A big giant yes.
Exertion intolerance is a huge deal for me. Huge. Sometimes it takes a while (like up to 48 hours) to hit me and sometimes it's right away (like someone unplugged my power cord). It can happen after prolonged low-grade activity or after a short burst of exertion. Mental stress can do it (like from an emergency) but physical stress seems to be the most deleterious.
I often don't have any symptoms at all unless I try to do stuff. You ask if people get worse from energy expenditure, but I'd go so far as to say I sometimes only get bad at all from energy expenditure!
When I've been pushing for a while (days or weeks), then the crash is more dramatic - brain fog, panic, intestinal distress, no appetite, POTS, headache, dizzy.... Like my body just holds up a massive stop sign. It's tough to know how much energy I have in my reserves, so sometimes the crash is a surprise. I'll often muse that I was feeling okay (or close enough) and didn't know I was pushing until it was too late.
You mention normal levels of energy expenditure, but I have not gotten close to normal energy expenditure since I got sick with Lyme. (And the thought of working out is laughable! Exercise for me is a walk around the grocery store or working in my yard. Months go by that I'm not even capable of those things. I marvel at people who go running ... on purpose ... and survive!) It's one of my most disabling symptoms. I "pay for" energy usage afterward. When I'm in an okay stretch health-wise, I can use more energy without paying for it, but I usually don't know right away when I've reached my limit, so it's important for me to stop exertion before I'm feeling the effects.
Things I could do pre-Lyme: any Jillian Michaels workout video, stay up all night and function the next day, clean the whole house at one time, bike across Boston at rush hour faster than anyone else, walk miles hauling a full week's groceries without minding, carry my child seemingly indefinitely.
Things I can't do most of the time I've been sick: go up the stairs more then twice per day, vacuum more than one room, walk one block, dance to one song, sing a full song, climb a ladder, stand up for more than three minutes. (There have been months I've been unable to do any of these things and have needed to be helped to the bathroom and supervised while I bathe. So things vary!)
Right now I'm doing better than I have in years, overall, and here's the maximum of my physical capacity: walk around the block, go fruit picking (if someone else carries what I pick), play croquet, do yard work (but not mow the lawn), vacuum one floor of the house, cook a simple dish, dance to two full songs. I'm downright thrilled about
these things.
I do identify as having CFS/ME. It's often caused by an infection, which can include Lyme. Like so many things, the diagnosis of CFS/ME is just a shorthand descript
ion of a collection of symptoms, with no assertion about
cause. I have (or have had) all of the symptoms.
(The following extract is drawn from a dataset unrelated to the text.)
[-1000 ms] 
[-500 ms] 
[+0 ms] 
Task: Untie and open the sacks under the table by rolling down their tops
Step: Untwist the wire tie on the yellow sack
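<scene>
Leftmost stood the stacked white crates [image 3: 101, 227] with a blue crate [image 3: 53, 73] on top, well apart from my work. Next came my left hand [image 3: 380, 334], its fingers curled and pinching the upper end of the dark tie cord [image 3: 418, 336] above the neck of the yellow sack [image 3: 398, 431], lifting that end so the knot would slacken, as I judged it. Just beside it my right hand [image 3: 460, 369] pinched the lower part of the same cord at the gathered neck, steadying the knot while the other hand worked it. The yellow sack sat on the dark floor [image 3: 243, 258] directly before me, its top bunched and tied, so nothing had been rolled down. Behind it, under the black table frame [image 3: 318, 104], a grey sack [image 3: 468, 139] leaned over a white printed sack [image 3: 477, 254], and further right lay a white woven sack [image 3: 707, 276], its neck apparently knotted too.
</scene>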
Friends with CFS/ME who don't identify as having Lyme experience all the same things as folks on this forum do. Their treatment, symptoms, and health trajectories are exactly the same aside from antibacterial treatments.
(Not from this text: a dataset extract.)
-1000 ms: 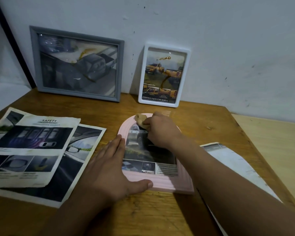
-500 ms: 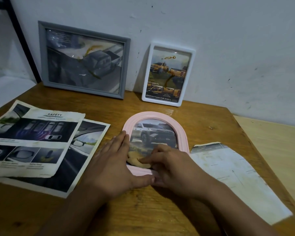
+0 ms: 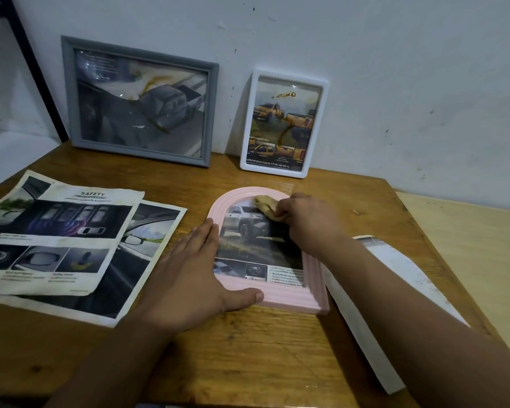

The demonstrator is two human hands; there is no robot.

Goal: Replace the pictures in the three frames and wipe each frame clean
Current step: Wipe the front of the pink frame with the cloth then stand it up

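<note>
right hand (image 3: 308,222): back up at the arched top of the pink frame (image 3: 312,278), was down at its bottom edge half a second ago
cloth (image 3: 267,205): goes up with it, now bunched on the upper glass

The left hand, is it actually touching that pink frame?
Touching. The head view shows the left hand lying flat against the left edge of the pink frame, its thumb resting along the bottom border.
</note>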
As for the mechanism involved, it always seems adrenal to me, and inflammatory. Maybe you're right about
mitochondrial involvement, though. I should look into mitochondrial health more concertedly.
Your actual question was whether it's common. I don't know, really. I don't have fatigue in the sense that I am sleepy more than regular people. I'm awake all day, just can't do much. I see people here talk about
how they are so bummed because they can't lift as much weight at the gym since they got Lyme, and I marvel! Exertion intolerance is very disabling, so I can see how it makes you feel concerned.